Everything You Need to Know About Ai Weiwei’s Take-Down of the NSA

Turning his attention away from overbearing Chinese censorship, Ai Weiwei did not equivocate in his criticism of the American government, published in the Guardian earlier this week. Responding to the fallout over former National Security Agency (NSA) contractor Edward Snowden’s divulgence of the breadth of American intelligence operations, Ai opens the piece stating that he “was shocked by the US surveillance operation, Prism.”

No stranger to the consequences of invasive and oppressive legal institutions, in 2011 Ai spent 81 days imprisoned in cell where the lights were never turned off and two security guards monitored his every move — an experience he portrays in six large-scale dioramas currently being exhibited at the Venice Biennale.
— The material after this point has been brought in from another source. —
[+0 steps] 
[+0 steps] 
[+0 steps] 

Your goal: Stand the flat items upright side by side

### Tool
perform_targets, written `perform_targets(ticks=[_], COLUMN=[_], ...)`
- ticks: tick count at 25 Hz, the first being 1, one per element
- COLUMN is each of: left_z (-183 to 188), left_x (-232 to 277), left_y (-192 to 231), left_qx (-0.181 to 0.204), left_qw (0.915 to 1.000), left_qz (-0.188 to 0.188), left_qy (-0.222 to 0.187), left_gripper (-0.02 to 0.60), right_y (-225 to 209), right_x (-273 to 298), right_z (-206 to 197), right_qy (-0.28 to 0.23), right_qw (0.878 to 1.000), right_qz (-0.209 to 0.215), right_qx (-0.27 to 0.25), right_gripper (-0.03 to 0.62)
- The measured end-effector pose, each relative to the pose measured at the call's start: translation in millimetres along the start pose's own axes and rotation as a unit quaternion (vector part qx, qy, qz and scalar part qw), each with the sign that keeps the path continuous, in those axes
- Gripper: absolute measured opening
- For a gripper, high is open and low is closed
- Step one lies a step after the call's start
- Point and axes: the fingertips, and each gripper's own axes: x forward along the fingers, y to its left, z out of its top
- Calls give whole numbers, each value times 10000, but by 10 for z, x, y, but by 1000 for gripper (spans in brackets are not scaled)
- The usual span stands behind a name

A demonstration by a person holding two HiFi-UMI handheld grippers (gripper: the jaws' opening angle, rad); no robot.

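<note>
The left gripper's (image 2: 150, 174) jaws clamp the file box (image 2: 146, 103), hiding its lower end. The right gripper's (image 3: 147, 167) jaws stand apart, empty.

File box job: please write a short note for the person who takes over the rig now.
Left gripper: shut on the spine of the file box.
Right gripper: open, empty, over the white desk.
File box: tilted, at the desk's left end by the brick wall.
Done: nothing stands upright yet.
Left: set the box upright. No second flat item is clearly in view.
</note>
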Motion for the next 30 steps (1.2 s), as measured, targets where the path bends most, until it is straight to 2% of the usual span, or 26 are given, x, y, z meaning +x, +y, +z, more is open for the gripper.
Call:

Having lived in America for 12 years, Ai’s condemnation of the NSA is rooted in his appreciation of the freedoms Americans are accustomed to. “The US has a great tradition of individualism and privacy and has long been a centre for free thinking and creativity as a result.” He continued, “China is far behind the world in important respects: even though it has become so rich, it trails behind in terms of passion, imagination and creativity.”

Ai also wrote about the ways in which American behavior impacts the rest of the world. “A nation like the US, which is technically advanced, should not take advantage of its power. It encourages other nations.” He wrote, “When human beings are scared and feel everything is exposed to the government, we will censor ourselves from free thinking. That’s dangerous for human development.”